BEGIN

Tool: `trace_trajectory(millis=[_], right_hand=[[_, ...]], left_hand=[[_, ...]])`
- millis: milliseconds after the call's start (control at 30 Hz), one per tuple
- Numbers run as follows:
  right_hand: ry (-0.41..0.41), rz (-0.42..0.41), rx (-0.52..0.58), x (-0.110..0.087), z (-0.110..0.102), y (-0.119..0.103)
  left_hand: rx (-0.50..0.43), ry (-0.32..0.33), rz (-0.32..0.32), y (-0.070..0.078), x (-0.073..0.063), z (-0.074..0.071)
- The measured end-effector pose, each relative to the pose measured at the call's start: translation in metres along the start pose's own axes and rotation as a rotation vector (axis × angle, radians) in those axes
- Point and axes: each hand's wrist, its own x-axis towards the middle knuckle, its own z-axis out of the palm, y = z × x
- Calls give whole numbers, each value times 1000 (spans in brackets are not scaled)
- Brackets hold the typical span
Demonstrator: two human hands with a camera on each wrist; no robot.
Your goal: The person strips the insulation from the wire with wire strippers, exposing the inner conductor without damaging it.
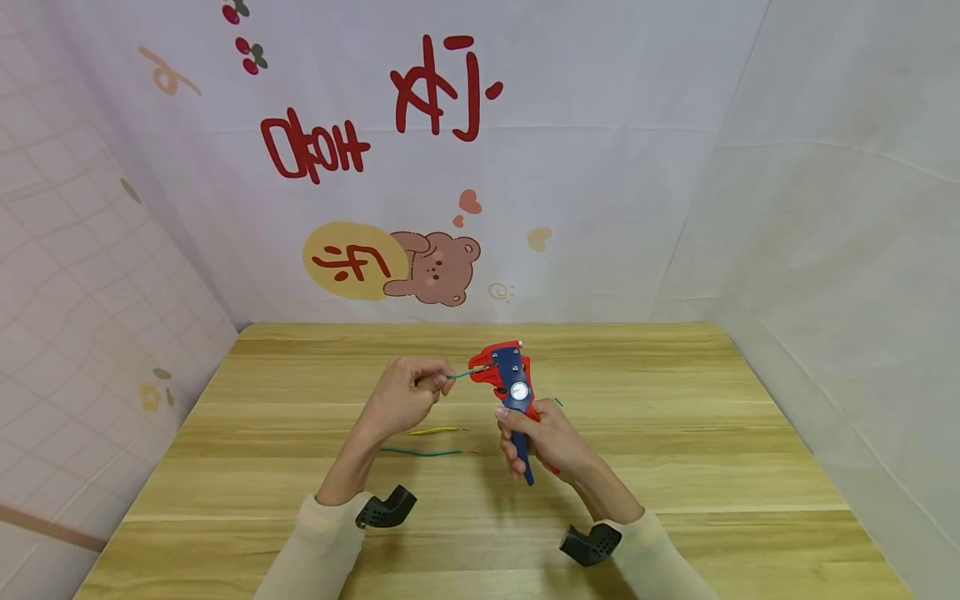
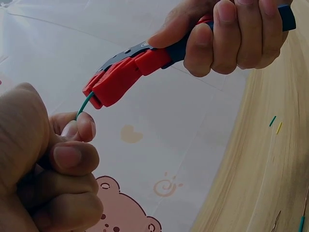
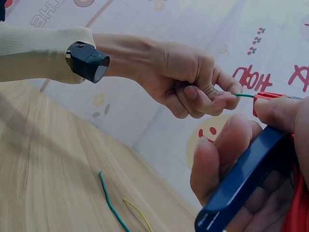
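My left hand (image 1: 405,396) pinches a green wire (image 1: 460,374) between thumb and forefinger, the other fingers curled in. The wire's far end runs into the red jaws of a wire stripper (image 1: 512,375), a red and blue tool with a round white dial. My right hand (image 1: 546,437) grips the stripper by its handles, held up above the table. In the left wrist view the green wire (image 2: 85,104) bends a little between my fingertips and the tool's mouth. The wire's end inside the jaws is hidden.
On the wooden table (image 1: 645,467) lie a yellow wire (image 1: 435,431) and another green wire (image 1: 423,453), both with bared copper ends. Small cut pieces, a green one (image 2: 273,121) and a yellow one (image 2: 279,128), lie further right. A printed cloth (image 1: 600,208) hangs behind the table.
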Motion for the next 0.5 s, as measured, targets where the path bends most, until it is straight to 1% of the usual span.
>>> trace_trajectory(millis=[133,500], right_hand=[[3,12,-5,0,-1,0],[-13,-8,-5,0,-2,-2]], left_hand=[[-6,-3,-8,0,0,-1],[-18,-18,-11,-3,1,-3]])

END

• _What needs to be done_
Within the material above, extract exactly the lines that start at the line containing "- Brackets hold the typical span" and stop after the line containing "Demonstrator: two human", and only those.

• _Finished task_
- Brackets hold the typical span
Demonstrator: two human hands with a camera on each wrist; no robot.

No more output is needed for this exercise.